**What is expected**
Look through the data below for the line with "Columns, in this" and the line with "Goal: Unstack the", then output those two and all lines in between, exactly as written.

Records drawn from a dataset

——

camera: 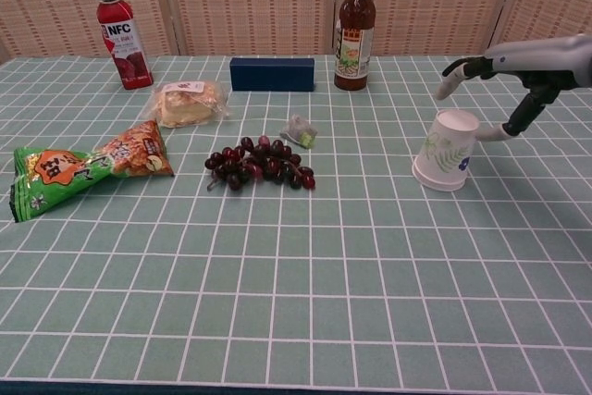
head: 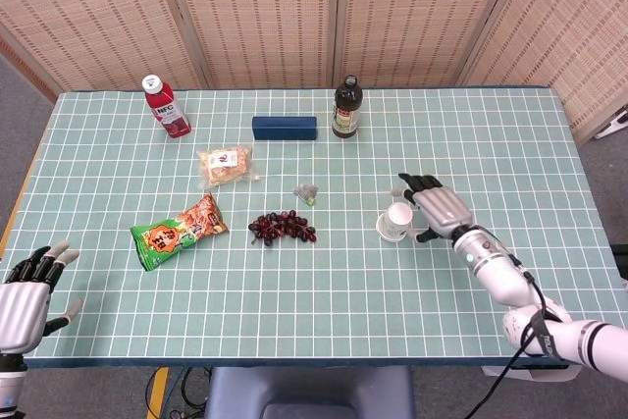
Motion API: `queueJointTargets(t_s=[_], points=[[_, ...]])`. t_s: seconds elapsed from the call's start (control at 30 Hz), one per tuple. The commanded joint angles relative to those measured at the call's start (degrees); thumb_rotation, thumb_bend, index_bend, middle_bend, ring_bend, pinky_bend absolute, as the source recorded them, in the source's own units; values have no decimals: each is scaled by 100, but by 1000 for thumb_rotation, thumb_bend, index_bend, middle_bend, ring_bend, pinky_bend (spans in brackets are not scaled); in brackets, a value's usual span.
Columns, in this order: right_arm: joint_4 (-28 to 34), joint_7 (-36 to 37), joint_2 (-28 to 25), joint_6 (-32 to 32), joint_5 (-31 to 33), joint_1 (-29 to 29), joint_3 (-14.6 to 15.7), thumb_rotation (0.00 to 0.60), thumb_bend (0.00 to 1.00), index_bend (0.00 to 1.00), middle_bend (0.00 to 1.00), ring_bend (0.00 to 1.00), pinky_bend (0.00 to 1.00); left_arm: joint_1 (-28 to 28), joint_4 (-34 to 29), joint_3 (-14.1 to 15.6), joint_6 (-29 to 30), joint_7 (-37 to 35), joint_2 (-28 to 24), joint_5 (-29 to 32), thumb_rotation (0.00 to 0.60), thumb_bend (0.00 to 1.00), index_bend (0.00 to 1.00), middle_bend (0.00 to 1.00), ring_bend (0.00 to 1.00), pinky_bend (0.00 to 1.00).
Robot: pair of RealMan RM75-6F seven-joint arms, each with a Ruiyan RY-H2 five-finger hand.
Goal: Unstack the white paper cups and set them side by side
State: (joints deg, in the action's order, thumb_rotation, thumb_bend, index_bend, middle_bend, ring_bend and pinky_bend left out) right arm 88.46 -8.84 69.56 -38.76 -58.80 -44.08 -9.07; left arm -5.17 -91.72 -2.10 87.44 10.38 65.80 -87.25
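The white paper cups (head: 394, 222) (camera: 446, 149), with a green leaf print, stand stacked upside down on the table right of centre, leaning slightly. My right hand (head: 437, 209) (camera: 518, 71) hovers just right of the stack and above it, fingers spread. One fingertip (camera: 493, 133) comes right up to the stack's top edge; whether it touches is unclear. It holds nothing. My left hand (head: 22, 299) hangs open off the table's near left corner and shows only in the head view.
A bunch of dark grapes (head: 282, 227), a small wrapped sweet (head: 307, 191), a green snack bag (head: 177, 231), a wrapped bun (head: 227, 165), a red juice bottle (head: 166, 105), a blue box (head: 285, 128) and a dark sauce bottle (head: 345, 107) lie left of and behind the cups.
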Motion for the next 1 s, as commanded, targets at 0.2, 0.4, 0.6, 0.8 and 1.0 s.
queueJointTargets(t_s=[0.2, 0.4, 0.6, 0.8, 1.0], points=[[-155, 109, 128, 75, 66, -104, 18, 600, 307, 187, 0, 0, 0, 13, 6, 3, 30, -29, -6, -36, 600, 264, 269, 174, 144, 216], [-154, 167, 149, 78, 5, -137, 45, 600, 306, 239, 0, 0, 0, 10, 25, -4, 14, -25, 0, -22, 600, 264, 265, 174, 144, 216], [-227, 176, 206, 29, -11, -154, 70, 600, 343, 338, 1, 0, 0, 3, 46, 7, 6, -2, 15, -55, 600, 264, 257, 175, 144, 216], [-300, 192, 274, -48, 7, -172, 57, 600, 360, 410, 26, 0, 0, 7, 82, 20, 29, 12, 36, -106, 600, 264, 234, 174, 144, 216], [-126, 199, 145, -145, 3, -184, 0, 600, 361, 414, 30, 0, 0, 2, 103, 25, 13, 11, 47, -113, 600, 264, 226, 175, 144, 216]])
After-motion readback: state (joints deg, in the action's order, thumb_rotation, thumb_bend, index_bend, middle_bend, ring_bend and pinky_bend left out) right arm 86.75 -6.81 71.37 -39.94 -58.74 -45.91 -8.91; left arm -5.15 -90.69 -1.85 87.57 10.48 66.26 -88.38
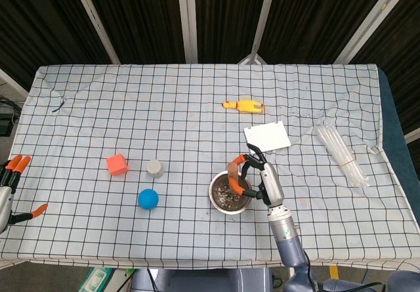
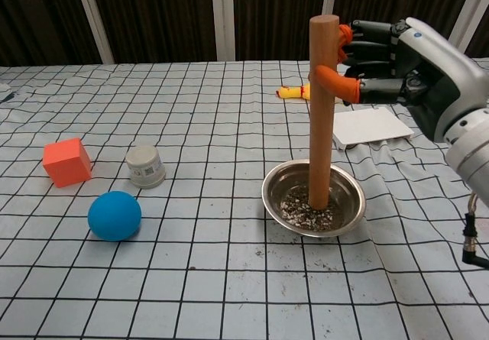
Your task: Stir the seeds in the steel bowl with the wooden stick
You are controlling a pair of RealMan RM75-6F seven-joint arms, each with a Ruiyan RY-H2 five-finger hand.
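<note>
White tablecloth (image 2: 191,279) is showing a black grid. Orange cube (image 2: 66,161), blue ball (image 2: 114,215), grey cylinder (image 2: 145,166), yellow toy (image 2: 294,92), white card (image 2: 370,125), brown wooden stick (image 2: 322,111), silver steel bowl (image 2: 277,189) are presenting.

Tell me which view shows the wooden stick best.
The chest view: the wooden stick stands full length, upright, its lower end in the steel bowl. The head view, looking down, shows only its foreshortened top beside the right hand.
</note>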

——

**Response to this task**
Columns, in this order: right_arm: joint_4 (-28 to 34), joint_7 (-36 to 37), joint_2 (-28 to 25), joint_6 (-32 to 32), joint_5 (-31 to 33), joint_1 (-29 to 29), joint_3 (-14.6 to 15.7), thumb_rotation (0.00 to 0.60), thumb_bend (0.00 to 1.00), index_bend (0.00 to 1.00), middle_bend (0.00 to 1.00), ring_bend (0.00 to 1.00), pinky_bend (0.00 to 1.00); left_arm: joint_1 (-28 to 28), joint_4 (-34 to 29), joint_3 (-14.1 to 15.6), joint_6 (-29 to 30), joint_7 (-37 to 35), joint_2 (-28 to 24), joint_5 (-29 to 32), thumb_rotation (0.00 to 0.60), thumb_bend (0.00 to 1.00), index_bend (0.00 to 1.00), middle_bend (0.00 to 1.00), ring_bend (0.00 to 1.00), pinky_bend (0.00 to 1.00).
Robot: pair of RealMan RM75-6F seven-joint arms, each with a Ruiyan RY-H2 five-finger hand.
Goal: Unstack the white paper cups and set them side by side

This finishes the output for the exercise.